Symptoms Mistaken for Nail Fungus

Sometimes nails will develop symptoms that appear to be associated with nail fungus but actually are caused by other conditions or diseases.

  • Lines and ridges – It is normal for nails to develop lines or ridges in the nail plate. In particular, if you bite your nails, you may develop a large groove in the center. The condition may worsen in women during pregnancy.
  • Red or black nails – This indicates there is blood underneath the nail due to a hematoma. This condition is caused by serious trauma to the nail such as slamming the tip of your finger in a doorway. However, if you haven’t damaged your nail, you should have the spot inspected by a dermatologist to determine if it is melanoma.
  • Senile nails – The nails become more brittle, develop ridges, and the layers of nail will begin to separate as you age.
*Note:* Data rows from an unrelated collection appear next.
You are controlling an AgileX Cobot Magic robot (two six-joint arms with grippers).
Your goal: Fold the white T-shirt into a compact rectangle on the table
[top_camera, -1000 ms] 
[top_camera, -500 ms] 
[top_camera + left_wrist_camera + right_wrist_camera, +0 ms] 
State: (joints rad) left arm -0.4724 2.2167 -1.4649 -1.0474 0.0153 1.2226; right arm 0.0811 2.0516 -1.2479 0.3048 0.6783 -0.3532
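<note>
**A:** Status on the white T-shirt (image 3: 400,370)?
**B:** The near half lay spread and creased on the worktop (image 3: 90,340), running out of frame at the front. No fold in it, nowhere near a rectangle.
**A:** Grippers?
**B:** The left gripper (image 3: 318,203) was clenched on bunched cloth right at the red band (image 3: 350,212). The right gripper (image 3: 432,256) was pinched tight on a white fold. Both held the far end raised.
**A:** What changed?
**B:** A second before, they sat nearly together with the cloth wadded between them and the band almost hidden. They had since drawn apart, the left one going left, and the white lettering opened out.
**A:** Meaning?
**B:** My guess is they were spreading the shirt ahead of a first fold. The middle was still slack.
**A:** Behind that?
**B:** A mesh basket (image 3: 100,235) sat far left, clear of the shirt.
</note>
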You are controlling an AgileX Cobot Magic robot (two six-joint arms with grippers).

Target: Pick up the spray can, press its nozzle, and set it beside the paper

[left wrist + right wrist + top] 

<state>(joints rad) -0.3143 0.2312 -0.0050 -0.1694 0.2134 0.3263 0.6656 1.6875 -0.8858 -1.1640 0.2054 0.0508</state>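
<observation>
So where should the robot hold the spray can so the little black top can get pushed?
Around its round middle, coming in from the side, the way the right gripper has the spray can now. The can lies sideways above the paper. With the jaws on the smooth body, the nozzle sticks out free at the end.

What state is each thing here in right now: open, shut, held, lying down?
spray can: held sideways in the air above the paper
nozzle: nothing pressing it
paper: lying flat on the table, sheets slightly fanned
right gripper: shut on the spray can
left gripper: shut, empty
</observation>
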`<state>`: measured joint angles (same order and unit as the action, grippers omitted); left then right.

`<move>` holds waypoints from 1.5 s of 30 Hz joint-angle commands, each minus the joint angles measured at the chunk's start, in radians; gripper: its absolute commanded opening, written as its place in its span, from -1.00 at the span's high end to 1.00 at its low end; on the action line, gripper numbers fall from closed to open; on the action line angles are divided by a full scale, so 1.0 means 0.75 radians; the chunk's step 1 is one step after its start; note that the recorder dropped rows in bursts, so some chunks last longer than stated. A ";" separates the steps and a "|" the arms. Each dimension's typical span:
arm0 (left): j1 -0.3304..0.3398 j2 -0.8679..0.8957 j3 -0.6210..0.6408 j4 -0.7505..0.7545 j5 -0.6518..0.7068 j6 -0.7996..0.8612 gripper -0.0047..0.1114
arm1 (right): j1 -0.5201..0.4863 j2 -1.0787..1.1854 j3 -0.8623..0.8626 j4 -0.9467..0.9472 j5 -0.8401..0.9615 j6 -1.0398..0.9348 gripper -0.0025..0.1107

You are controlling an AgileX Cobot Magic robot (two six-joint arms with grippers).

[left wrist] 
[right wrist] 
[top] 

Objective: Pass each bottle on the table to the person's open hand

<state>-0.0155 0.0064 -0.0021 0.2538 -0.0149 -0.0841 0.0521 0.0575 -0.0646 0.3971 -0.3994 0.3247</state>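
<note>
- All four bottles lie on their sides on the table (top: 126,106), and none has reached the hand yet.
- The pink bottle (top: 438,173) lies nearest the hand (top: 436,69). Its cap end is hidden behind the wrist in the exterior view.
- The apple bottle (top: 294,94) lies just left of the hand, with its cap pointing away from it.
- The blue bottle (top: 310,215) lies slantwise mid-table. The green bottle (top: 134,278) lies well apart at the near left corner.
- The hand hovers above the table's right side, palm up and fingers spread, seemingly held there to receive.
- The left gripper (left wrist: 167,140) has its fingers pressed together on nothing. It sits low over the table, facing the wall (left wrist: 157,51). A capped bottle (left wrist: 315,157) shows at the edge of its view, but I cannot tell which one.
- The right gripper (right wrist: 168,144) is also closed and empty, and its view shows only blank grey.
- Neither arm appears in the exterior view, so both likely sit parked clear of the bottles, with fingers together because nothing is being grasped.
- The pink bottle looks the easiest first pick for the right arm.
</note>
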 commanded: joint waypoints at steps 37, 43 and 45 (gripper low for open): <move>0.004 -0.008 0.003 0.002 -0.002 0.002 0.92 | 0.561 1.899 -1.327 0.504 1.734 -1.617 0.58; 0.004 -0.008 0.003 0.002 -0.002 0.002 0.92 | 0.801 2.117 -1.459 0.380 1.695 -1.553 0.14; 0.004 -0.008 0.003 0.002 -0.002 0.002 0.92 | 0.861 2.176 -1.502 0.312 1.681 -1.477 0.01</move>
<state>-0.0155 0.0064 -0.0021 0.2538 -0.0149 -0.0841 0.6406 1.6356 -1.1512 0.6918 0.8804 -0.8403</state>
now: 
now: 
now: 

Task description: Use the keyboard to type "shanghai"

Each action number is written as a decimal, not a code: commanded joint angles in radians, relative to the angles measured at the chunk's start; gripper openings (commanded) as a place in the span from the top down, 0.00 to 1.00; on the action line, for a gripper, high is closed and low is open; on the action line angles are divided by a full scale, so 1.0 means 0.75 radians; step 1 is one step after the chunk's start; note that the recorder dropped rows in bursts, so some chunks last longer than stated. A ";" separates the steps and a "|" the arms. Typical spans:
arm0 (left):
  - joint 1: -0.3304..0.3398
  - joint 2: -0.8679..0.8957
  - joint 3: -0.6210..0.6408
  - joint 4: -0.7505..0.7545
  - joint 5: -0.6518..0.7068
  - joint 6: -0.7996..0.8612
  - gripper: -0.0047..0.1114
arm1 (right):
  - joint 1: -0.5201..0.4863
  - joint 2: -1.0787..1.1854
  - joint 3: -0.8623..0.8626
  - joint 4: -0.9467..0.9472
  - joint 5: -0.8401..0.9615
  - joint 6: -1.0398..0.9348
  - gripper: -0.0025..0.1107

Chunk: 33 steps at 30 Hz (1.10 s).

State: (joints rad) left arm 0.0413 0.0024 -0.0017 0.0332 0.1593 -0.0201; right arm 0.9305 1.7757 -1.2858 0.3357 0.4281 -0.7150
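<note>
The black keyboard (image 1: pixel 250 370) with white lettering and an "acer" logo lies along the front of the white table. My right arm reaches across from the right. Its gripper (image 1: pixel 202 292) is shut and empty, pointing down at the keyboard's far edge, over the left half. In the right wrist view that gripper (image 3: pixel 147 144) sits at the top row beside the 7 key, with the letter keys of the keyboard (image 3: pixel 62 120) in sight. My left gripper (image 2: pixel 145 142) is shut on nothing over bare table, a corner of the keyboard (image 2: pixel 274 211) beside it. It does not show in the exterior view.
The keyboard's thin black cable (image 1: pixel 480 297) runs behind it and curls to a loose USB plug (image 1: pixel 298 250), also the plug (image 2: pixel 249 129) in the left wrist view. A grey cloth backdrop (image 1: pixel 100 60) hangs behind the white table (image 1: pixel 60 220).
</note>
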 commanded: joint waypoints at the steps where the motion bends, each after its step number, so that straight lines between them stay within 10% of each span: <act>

This is normal, but is preventable by reducing the amount of time your nails soak in water. For example, wear gloves when you wash dishes.
  • Pitted nails – This may be caused by an underlying disease that negatively impacts the nail matrix, which is the place from which nails grow. It’s common in people who have psoriasis or other similar skin problems.
  • Green-colored nails – This may be caused by the invasion of the Pseudomonas bacteria, which typically occurs when the nail separates partially from the nail bed. The best way to handle this type of growth is to cut the nails as short as possible every month until it grows out. Avoid leaving bare hands in water for long periods of time, and be certain to completely dry the nail after taking a bath. If the infection is particularly bad, talk to a doctor about getting a prescription medication that may help treat it.
  • Paronychia – This is swelling and redness that develops on the skin around the nail. If the condition comes on suddenly, it’s typically caused by a bacterial infection in the cuticle. However, if it develops over time into a chronic condition, it’s generally caused by inflammation in the cuticle. Occasionally, yeast will opportunistically infect the inflamed cuticle at the same time, though. Keeping the nail dry and away from water as much as possible can aid in the healing process. If the infection is particularly bad, a doctor may prescribe hydrocortisone or similar steroid cream to reduce inflammation.
  • Repetitive trauma, such as that associated with participation in sports, can cause the nails to develop bruises and discoloration that looks like nail fungus. However, these injuries typically go away once the activity stops.

Treatment Options

Because of how slow nails grow, treating nail fungus tends to be a long, and sometimes expensive, process. While there are a variety of at home treatments—such as over-the-counter topical creams and ointments—that may be helpful, your doctor may prescribe oral medications such as Sporanox (itraconazole), Lamisil (terbinafine), or Diflucan (fluconazole). These medications can take four months or more to completely eliminate the infection and replace the discolored nail with healthy new nail.

Topical prescription medications include antifungal lacquer such as Penlac (ciclopirox), which is brushed directly onto the nail and other creams. Alternative remedies include tea tree oil and grapefruit seed extract. However, these may not be as effective as oral medicines.

In some cases, the doctor may completely remove the nail, especially if the infection is not responding to any other treatment.

When to Visit a Doctor

If you nails become deformed, discolored, or thickens substantially, it’s a good idea to make an appointment with a podiatrist or general practitioner. It can take a long time for a nail fungus infection to go away. The sooner you start treatment, the sooner you can get rid of the fungus.